** What you need to do **
When the line containing "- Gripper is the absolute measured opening" appears in the data below, begin copying there and stop only after the line containing "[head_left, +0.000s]".

** Material for this task **
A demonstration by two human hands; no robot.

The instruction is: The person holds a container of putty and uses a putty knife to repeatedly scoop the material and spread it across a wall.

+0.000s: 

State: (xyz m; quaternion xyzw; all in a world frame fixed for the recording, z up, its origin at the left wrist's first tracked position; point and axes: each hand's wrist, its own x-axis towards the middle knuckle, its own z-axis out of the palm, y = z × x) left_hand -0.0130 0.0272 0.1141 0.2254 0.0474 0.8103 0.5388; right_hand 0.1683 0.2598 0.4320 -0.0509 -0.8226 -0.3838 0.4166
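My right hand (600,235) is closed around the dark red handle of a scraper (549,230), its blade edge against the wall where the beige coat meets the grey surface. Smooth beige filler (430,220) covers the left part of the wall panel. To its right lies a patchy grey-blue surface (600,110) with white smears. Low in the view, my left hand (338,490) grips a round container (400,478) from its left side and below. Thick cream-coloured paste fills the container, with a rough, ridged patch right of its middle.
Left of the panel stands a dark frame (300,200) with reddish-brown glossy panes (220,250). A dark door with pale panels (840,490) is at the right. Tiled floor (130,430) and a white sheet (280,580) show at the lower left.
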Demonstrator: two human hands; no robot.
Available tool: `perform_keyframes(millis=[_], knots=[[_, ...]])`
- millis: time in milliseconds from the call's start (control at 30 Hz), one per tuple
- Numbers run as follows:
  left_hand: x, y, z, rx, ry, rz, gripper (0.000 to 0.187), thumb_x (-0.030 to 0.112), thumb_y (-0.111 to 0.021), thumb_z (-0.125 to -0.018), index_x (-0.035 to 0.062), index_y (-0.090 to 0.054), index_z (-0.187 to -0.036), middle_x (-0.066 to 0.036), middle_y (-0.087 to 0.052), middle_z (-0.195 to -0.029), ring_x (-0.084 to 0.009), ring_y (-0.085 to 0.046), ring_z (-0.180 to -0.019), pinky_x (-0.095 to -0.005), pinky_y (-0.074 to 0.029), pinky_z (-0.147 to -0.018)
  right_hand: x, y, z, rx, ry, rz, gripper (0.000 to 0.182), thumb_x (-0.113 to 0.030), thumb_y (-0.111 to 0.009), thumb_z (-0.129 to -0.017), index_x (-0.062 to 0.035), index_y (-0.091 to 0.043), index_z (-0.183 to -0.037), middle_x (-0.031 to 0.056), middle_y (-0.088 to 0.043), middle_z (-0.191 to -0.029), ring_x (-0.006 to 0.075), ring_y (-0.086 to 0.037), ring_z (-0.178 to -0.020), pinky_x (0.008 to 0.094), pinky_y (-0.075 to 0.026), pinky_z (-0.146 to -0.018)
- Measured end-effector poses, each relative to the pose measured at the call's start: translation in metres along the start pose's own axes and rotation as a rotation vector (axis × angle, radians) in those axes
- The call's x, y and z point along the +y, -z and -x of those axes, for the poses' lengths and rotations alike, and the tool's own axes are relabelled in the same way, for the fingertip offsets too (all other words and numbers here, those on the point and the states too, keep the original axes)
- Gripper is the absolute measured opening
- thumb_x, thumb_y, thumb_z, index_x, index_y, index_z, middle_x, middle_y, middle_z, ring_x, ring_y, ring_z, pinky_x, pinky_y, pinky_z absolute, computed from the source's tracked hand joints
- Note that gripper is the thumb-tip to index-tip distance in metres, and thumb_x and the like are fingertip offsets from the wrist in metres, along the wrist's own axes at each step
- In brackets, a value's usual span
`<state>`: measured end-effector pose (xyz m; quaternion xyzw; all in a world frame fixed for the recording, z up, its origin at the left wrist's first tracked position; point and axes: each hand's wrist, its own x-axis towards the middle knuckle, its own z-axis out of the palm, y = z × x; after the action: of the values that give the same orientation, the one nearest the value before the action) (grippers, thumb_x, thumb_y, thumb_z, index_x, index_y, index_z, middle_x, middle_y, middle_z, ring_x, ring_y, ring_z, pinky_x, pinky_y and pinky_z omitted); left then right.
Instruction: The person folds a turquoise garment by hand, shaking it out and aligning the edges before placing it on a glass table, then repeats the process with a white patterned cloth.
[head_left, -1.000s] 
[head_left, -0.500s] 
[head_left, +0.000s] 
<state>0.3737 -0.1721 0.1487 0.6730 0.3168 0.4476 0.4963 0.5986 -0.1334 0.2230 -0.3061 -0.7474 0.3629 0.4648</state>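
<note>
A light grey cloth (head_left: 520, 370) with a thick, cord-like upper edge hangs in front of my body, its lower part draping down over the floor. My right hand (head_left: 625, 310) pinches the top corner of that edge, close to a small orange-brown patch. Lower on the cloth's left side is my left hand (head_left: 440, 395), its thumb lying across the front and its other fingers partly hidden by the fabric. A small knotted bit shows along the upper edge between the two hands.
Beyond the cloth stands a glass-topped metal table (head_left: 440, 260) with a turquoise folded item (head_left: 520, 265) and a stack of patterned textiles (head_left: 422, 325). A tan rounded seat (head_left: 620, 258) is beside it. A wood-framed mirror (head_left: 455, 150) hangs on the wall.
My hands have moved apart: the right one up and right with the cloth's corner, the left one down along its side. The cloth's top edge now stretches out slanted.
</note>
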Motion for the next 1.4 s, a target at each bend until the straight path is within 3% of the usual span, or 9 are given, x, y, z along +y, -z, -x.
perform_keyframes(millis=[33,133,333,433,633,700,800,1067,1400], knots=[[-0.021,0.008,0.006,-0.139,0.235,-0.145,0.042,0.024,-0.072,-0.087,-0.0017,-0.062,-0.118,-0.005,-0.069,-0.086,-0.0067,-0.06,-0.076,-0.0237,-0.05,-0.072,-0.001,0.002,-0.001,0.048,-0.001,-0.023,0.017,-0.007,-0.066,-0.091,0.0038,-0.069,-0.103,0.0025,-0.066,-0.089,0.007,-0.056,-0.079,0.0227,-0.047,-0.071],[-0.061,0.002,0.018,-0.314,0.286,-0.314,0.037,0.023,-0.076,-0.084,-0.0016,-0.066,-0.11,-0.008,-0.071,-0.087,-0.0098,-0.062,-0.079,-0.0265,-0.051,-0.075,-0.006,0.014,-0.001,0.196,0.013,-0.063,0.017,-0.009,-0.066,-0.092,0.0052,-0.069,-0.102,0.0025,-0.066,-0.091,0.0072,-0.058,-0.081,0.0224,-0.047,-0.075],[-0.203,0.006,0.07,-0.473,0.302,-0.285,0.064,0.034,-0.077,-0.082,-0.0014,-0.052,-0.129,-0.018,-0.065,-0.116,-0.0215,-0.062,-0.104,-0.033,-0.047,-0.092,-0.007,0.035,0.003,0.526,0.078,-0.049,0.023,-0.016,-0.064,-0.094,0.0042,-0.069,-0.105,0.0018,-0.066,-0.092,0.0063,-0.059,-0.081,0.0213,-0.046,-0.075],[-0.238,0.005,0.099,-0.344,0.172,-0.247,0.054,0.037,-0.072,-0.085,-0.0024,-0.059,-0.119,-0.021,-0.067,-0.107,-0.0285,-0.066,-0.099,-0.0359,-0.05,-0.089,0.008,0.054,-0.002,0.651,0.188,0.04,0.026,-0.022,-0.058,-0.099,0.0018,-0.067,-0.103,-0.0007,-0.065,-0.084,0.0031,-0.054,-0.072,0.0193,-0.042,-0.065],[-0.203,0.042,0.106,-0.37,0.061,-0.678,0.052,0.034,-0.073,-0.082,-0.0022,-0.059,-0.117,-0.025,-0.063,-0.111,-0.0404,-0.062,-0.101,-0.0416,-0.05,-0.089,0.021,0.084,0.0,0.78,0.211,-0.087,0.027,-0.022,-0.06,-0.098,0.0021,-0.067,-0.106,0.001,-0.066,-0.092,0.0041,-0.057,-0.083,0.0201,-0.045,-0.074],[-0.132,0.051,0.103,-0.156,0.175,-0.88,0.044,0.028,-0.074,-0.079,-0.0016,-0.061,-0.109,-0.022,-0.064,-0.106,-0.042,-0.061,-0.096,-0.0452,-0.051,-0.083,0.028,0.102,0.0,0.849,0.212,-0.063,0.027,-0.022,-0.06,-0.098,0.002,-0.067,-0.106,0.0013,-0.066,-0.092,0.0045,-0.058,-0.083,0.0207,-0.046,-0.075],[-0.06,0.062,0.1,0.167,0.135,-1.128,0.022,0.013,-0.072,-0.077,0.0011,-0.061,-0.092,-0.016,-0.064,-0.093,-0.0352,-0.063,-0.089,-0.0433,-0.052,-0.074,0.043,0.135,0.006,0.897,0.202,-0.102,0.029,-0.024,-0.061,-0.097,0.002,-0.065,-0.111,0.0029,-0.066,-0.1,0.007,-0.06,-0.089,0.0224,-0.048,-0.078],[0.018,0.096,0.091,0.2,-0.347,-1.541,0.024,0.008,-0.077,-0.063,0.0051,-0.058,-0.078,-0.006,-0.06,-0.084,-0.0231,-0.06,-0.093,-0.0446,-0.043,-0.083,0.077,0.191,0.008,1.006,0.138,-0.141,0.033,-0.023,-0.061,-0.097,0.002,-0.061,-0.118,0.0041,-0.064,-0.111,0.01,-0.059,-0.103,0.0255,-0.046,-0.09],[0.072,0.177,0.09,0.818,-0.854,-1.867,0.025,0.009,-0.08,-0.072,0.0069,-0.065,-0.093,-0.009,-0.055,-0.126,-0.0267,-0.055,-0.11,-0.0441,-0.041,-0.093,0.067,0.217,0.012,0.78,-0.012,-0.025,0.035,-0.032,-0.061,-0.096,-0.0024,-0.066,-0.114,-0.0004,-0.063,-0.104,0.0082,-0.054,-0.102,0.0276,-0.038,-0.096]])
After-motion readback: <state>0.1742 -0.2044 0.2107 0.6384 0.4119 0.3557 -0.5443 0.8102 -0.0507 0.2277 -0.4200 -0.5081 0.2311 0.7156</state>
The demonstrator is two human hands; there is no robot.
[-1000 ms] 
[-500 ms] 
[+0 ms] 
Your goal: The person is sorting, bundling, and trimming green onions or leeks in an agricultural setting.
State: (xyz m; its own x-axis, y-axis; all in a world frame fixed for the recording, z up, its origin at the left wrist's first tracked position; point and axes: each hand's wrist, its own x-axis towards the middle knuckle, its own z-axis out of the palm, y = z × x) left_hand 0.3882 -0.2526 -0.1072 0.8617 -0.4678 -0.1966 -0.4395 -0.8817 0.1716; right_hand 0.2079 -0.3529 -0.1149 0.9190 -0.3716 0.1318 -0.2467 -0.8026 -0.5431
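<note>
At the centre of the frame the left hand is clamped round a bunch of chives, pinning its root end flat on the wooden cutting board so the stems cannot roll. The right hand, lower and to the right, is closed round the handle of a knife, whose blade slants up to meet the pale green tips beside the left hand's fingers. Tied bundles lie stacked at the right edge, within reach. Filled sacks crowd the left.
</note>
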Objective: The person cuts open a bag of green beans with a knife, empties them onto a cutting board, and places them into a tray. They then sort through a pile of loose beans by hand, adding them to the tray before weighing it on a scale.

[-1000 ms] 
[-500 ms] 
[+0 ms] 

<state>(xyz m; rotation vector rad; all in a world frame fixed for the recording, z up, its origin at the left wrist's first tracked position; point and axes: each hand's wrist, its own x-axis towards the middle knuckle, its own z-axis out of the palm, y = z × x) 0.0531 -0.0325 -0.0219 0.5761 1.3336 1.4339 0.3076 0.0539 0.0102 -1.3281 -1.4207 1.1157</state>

** Expected answer **
- Gripper is the absolute measured opening
- thumb_x, thumb_y, thumb_z, index_x, index_y, index_z, middle_x, middle_y, middle_z, ring_x, ring_y, ring_z, pinky_x, pinky_y, pinky_z absolute, computed from the source's tracked hand joints
- Note that gripper is the thumb-tip to index-tip distance in metres, and thumb_x and the like are fingertip offsets from the wrist in metres, along the wrist's own axes at each step
- In brackets, a value's usual span
`<state>`: measured end-effector pose (xyz m; quaternion xyzw; all in a world frame fixed for the recording, z up, its origin at the left wrist's first tracked position; point and axes: each hand's wrist, its own x-axis towards the middle knuckle, its own z-axis out of the palm, y = z × x; after the action: of the values that give the same orientation, the one nearest the value before the action) (grippers, thumb_x, thumb_y, thumb_z, index_x, index_y, index_z, middle_x, middle_y, middle_z, ring_x, ring_y, ring_z, pinky_x, pinky_y and pinky_z omitted); left then right.
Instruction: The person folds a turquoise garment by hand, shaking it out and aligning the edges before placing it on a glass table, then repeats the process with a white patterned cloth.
[head_left, -1.000s] 
[head_left, -0.500s] 
[head_left, +0.000s] 

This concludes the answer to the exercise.